Required action -
Images are not part of the copy; write out the rest of the data exactly as given.
☆ ☆ ☆ ☆ ☆ ☆ ☆
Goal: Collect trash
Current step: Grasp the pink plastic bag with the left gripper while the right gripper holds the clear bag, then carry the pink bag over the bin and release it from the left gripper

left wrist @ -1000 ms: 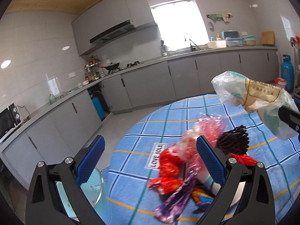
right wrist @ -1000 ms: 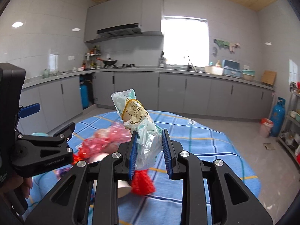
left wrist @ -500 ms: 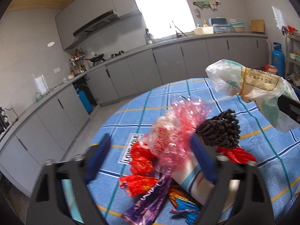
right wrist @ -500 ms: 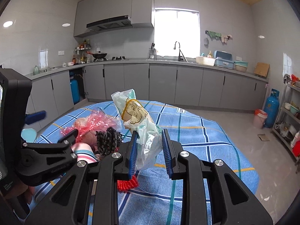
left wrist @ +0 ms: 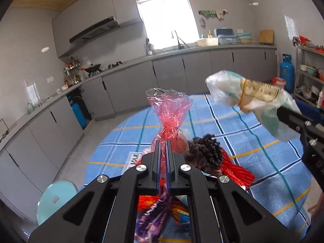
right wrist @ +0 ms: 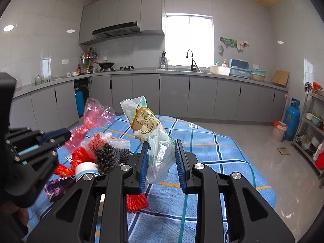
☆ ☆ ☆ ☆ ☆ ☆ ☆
Completed task -
Goal: Collect trash
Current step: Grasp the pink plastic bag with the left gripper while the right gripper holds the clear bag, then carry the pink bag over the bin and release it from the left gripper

left wrist @ -1000 ms: 
right wrist @ -1000 ms: 
left wrist @ -500 ms: 
right wrist @ -500 ms: 
left wrist @ +0 ms: 
right wrist @ +0 ms: 

Now the output is complete.